### EXERCISE PROMPT:
Give every line of the listing word for word, beginning at the first and including the line with "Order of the" as the last.

### DATASET EXTRACT:

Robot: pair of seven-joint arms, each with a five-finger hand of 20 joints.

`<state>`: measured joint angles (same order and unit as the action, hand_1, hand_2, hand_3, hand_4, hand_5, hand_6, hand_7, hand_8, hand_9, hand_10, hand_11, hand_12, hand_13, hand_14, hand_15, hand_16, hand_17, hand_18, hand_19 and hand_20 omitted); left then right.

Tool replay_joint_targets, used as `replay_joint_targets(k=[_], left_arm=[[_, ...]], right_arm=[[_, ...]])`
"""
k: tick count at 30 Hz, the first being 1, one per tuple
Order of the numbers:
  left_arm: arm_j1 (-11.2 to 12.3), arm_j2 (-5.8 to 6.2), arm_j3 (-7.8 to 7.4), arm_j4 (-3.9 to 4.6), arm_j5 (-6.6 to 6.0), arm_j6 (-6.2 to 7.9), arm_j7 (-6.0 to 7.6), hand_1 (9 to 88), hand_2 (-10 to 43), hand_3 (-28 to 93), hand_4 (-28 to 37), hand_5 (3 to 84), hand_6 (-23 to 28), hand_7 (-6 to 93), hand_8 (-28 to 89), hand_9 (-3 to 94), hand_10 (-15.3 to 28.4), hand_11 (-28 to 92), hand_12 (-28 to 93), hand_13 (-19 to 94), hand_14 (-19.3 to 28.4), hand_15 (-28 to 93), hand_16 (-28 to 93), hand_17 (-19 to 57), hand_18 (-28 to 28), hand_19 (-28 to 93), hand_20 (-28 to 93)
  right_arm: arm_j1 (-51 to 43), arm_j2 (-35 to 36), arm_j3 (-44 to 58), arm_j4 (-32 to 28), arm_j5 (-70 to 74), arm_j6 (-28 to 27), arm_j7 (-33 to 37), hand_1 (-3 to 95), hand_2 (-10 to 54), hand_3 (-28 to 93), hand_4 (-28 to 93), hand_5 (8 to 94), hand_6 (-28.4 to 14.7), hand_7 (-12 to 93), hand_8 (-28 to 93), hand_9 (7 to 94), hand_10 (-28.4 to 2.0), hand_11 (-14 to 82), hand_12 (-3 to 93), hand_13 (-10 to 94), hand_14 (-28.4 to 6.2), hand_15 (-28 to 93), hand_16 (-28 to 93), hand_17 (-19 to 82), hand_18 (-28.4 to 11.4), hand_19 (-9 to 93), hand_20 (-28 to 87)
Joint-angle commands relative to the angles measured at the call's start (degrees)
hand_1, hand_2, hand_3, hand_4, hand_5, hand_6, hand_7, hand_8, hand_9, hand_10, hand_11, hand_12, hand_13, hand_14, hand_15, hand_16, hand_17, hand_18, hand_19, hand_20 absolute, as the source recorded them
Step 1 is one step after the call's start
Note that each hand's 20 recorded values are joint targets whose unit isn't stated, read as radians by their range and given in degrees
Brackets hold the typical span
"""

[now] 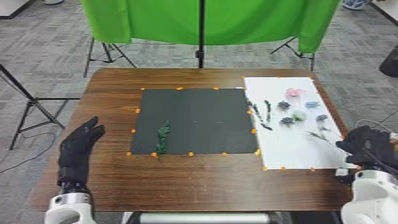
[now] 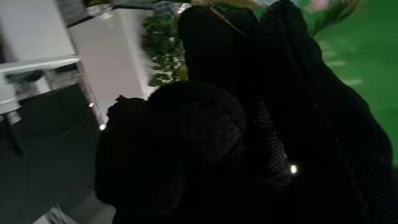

### EXERCISE ANSWER:
Robot: pair of seven-joint arms, each with a five-finger hand of 20 joints.

`<state>`: measured joint angles (same order and unit as the action, hand_1, hand_2, hand_3, hand_4, hand_5, hand_6, hand_7, hand_8, hand_9, hand_10, hand_11, hand_12, hand_13, hand_14, hand_15, hand_16, hand_17, hand_18, hand_19 and hand_20 omitted); left then right.

Tool replay_joint_targets, used as `replay_joint_targets(k=[_], left_arm=[[_, ...]], right_arm=[[_, ...]])`
"""
k: tick count at 30 Hz, the first being 1, one per tuple
Order of the numbers:

This exercise is finished.